**Required action**
When you retype the records that follow, keep each word as it is and drop any pictures.

**Supplied data**
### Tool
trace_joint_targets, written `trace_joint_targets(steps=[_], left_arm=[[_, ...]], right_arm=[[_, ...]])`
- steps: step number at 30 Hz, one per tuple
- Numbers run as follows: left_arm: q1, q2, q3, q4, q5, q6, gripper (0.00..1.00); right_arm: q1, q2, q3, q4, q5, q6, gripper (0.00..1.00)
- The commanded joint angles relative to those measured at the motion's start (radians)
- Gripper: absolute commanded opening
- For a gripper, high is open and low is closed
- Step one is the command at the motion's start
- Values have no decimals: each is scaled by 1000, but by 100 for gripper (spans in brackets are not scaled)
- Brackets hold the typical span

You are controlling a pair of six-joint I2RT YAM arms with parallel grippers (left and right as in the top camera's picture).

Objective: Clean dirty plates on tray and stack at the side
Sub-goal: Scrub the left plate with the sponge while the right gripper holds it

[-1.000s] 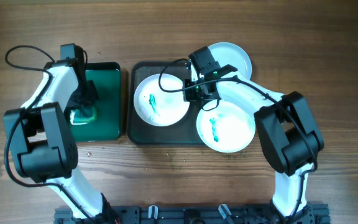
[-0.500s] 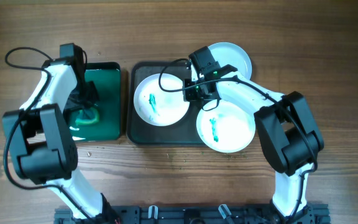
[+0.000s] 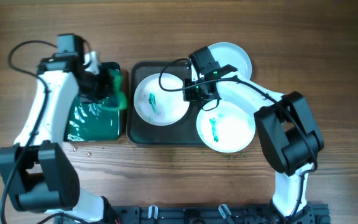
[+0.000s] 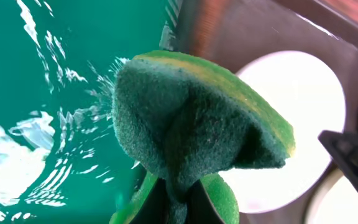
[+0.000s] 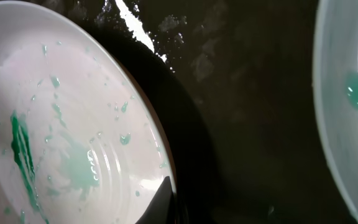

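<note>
Overhead view: centre plate (image 3: 161,99) lies in the tray (image 3: 139,70), mid-frame; other plates are lower right (image 3: 229,130) and upper right (image 3: 235,56).
Left tool (image 3: 110,92): clamped on the soft, wet sponge (image 4: 191,118), above the green tray (image 3: 92,127) at its right edge.
Right tool (image 3: 194,94): closed, apparently pinching the centre plate's right rim.
Handling: probably stiff, slick and breakable; you should grip by the rim.

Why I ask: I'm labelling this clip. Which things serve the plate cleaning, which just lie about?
Job: plate on the tray, near plate, far plate, dark tray, sponge, green tray, left tool, right tool.
Lying about: specks on the table.
</note>
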Motion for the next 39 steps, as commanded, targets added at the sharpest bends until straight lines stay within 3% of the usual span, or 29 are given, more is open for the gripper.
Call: trace_joint_targets(steps=[1,8,13,18,22,23,25,28,31,39], left_arm=[[-100,26,23,24,18,-116,4],[-256,159,23,108,-78,-219,4],[-294,241,23,144,-178,-308,4],[-319,333,23,190,-186,-316,4],[-350,359,23,196,-53,-238,4],[-367,359,23,200,105,-137,4],[-382,359,23,201,230,-58,4],[-391,359,23,215,223,-48,4],[-383,358,26,251,80,-131,4],[-370,358,105,177,-522,-346,4]], right_arm=[[-7,18,-18,-7,38,51,4],[-7,20,-18,-15,39,56,4],[-7,20,-18,-16,39,58,4],[-8,35,-18,-16,-11,73,4],[-18,62,-18,-13,-112,47,5],[-26,71,-18,-13,-137,47,4],[-35,71,-18,-13,-150,47,4],[-39,72,-18,-14,-153,46,4],[-39,72,-18,-18,-153,42,4],[-39,72,-18,-18,-154,40,4]])
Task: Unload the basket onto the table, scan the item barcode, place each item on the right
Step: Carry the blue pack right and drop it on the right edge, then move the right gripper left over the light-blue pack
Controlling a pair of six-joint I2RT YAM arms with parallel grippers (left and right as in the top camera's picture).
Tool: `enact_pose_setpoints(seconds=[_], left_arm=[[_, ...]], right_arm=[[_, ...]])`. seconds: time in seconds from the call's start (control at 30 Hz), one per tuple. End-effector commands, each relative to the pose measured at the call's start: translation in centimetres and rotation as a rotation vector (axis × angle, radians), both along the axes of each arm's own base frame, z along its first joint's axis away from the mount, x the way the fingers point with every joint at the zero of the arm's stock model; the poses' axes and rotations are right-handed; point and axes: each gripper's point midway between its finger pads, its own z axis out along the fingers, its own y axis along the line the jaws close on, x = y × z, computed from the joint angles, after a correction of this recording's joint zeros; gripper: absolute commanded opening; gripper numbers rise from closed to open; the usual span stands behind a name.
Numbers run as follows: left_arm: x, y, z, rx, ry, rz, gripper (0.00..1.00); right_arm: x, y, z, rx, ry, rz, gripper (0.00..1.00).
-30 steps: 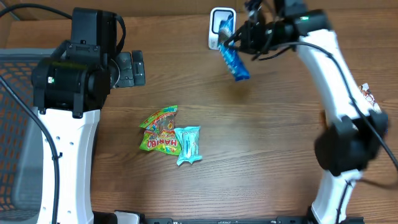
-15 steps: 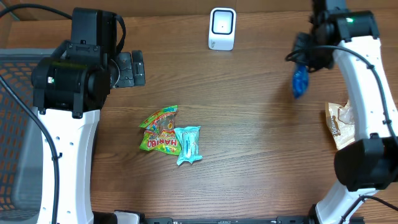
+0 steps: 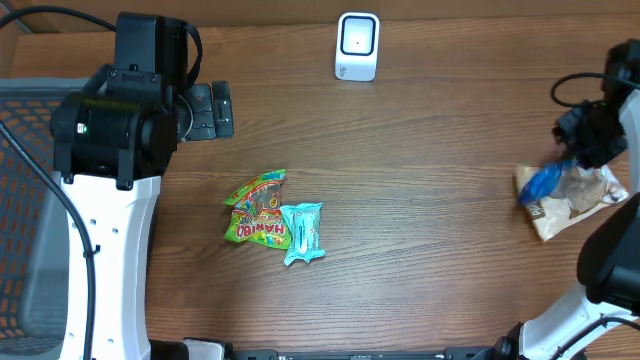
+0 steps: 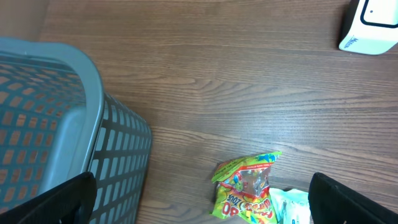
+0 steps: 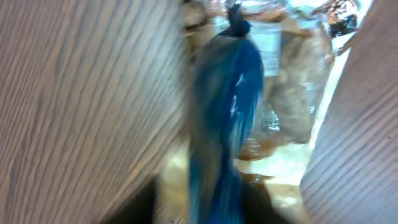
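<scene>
Blue packet [image 3: 543, 183] atop brown bag [image 3: 585, 200], right tool [image 3: 578, 150] beside it, left tool [image 3: 218, 110] spread.

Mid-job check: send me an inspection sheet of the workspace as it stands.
Surface: brown wooden table, no spills seen.
Job's things: white box-shaped barcode scanner at far edge; blue foil packet over tan crinkled snack bag, right side; green gummy-sweets bag touching pale blue packet, mid-table.
Clutter: nothing seen.
Grippers: left pincer open, empty; right pincer by blue foil packet, grip unclear.
Cables: black cable behind left arm; black loop at right arm.
Surroundings: grey plastic mesh basket at left side.
</scene>
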Motion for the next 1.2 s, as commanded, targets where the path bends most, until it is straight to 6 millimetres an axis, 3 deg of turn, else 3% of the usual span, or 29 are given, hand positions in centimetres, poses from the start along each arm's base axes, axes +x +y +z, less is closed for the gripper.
enact_pose_setpoints(seconds=[0.0,0.1,0.23,0.37,0.47,0.57,0.6,0.67,0.7,0.93,1.03,1.17], left_arm=[[0.1,0.3,0.3,0.022,-0.006,-0.007,1.0],[0.1,0.3,0.3,0.022,-0.006,-0.006,1.0],[0.1,0.3,0.3,0.022,-0.006,-0.006,1.0],[0.1,0.3,0.3,0.022,-0.006,-0.007,1.0],[0.1,0.3,0.3,0.022,-0.006,-0.007,1.0],[0.1,0.3,0.3,0.022,-0.006,-0.006,1.0],[0.1,0.3,0.3,0.022,-0.006,-0.007,1.0],[0.1,0.3,0.3,0.022,-0.006,-0.007,1.0],[0.1,0.3,0.3,0.022,-0.006,-0.006,0.99],[0.1,0.3,0.3,0.022,-0.006,-0.007,1.0],[0.1,0.3,0.3,0.022,-0.006,-0.006,1.0],[0.1,0.3,0.3,0.022,-0.006,-0.007,1.0]], right_arm=[[0.0,0.3,0.3,0.039,-0.018,-0.012,0.72],[0.5,1.1,1.0,0.083,-0.055,0.03,0.7],[2.5,3.7,4.5,0.186,-0.206,0.195,0.69],[4.4,10.9,10.6,0.404,-0.481,0.559,0.69],[4.0,15.1,11.7,0.499,-0.519,0.686,0.69],[3.1,19.7,10.7,0.541,-0.468,0.79,0.73],[2.4,22.7,10.0,0.564,-0.439,0.859,0.73],[1.5,26.2,8.9,0.579,-0.409,0.945,0.74],[0.9,28.6,7.7,0.567,-0.381,0.998,0.74],[-2.8,38.4,0.6,0.495,-0.271,0.98,0.71],[-4.5,41.4,-1.1,0.511,-0.272,0.981,0.72],[-6.2,42.8,-4.0,0.433,-0.242,0.857,0.71]])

**Task response**
### Tool
trace_joint_targets, written `trace_joint_targets(steps=[_], left_arm=[[_, ...]], right_arm=[[_, ...]])`
- steps: step number at 30 Hz, one per tuple
- Numbers run as follows: left_arm: q1, q2, q3, q4, q5, q6, gripper (0.00..1.00); right_arm: q1, q2, q3, q4, q5, q6, gripper (0.00..1.00)
- The commanded joint angles relative to those measured at the motion's start (radians)
- Gripper: absolute commanded opening
- For a gripper, high is open and low is closed
- Step one is the command at the motion's start
- Values have no decimals: each is scaled by 1000, but by 100 for gripper (spans in brackets are not scaled)
- Brackets hold the typical span

You are controlling a pair of six-joint I2RT YAM arms with parallel grippers (left and right as in the top camera's picture).

Objective: Clean dirty plates on tray and stack at the side
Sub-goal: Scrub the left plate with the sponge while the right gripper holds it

[-1.000s] 
[-0.500s] 
[+0.000s] 
[+0.000s] 
[+0.000s] 

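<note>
Overhead view: centre plate (image 3: 161,99) lies in the tray (image 3: 139,70), mid-frame; other plates are lower right (image 3: 229,130) and upper right (image 3: 235,56).
Left tool (image 3: 110,92): clamped on the soft, wet sponge (image 4: 191,118), above the green tray (image 3: 92,127) at its right edge.
Right tool (image 3: 194,94): closed, apparently pinching the centre plate's right rim.
Handling: probably stiff, slick and breakable; you should grip by the rim.

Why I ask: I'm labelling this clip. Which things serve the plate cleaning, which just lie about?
Job: plate on the tray, near plate, far plate, dark tray, sponge, green tray, left tool, right tool.
Lying about: specks on the table.
</note>
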Motion for the next 39 steps, as commanded, targets added at the sharpest bends until straight lines stay within 3% of the usual span, or 29 are given, more is open for the gripper.
Call: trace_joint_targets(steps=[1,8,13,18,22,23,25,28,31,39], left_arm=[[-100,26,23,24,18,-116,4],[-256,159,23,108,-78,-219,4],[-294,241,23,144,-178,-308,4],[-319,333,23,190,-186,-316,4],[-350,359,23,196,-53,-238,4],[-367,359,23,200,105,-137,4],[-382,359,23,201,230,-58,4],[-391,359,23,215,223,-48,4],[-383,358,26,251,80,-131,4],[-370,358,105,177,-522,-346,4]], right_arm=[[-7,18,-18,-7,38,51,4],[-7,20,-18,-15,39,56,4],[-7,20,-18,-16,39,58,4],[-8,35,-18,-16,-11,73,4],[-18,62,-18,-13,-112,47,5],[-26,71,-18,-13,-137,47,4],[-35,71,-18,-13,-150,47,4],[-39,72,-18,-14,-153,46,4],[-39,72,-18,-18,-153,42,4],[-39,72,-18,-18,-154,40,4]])
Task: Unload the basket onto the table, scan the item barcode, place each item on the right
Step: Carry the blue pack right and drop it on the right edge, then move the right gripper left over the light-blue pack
Controlling a pair of six-joint I2RT YAM arms with parallel grippers (left and right as in the top camera's picture).
Tool: `enact_pose_setpoints(seconds=[_], left_arm=[[_, ...]], right_arm=[[_, ...]])`. seconds: time in seconds from the call's start (control at 30 Hz), one per tuple. End-effector commands, each relative to the pose measured at the call's start: translation in centimetres and rotation as a rotation vector (axis × angle, radians), both along the axes of each arm's own base frame, z along its first joint's axis away from the mount, x the way the fingers point with every joint at the zero of the arm's stock model; the poses' axes and rotations are right-handed; point and axes: each gripper's point midway between its finger pads, its own z axis out along the fingers, its own y axis along the line the jaws close on, x = y × z, computed from the joint angles, after a correction of this recording's joint zeros; gripper: absolute commanded opening; gripper numbers rise from closed to open; the usual span stands behind a name.
Numbers run as follows: left_arm: x, y, z, rx, ry, rz, gripper (0.00..1.00); right_arm: x, y, z, rx, ry, rz, gripper (0.00..1.00).
-30 steps: 
-15 steps: 
+0 steps: 
+0 steps: 
+0 steps: 
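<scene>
Blue packet [image 3: 543, 183] atop brown bag [image 3: 585, 200], right tool [image 3: 578, 150] beside it, left tool [image 3: 218, 110] spread.

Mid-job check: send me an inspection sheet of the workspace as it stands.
Surface: brown wooden table, no spills seen.
Job's things: white box-shaped barcode scanner at far edge; blue foil packet over tan crinkled snack bag, right side; green gummy-sweets bag touching pale blue packet, mid-table.
Clutter: nothing seen.
Grippers: left pincer open, empty; right pincer by blue foil packet, grip unclear.
Cables: black cable behind left arm; black loop at right arm.
Surroundings: grey plastic mesh basket at left side.
</scene>
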Motion for the next 1.2 s, as commanded, targets where the path bends most, until it is straight to 6 millimetres an axis, 3 deg of turn, else 3% of the usual span, or 29 are given, hand positions in centimetres, poses from the start along each arm's base axes, axes +x +y +z, less is closed for the gripper.
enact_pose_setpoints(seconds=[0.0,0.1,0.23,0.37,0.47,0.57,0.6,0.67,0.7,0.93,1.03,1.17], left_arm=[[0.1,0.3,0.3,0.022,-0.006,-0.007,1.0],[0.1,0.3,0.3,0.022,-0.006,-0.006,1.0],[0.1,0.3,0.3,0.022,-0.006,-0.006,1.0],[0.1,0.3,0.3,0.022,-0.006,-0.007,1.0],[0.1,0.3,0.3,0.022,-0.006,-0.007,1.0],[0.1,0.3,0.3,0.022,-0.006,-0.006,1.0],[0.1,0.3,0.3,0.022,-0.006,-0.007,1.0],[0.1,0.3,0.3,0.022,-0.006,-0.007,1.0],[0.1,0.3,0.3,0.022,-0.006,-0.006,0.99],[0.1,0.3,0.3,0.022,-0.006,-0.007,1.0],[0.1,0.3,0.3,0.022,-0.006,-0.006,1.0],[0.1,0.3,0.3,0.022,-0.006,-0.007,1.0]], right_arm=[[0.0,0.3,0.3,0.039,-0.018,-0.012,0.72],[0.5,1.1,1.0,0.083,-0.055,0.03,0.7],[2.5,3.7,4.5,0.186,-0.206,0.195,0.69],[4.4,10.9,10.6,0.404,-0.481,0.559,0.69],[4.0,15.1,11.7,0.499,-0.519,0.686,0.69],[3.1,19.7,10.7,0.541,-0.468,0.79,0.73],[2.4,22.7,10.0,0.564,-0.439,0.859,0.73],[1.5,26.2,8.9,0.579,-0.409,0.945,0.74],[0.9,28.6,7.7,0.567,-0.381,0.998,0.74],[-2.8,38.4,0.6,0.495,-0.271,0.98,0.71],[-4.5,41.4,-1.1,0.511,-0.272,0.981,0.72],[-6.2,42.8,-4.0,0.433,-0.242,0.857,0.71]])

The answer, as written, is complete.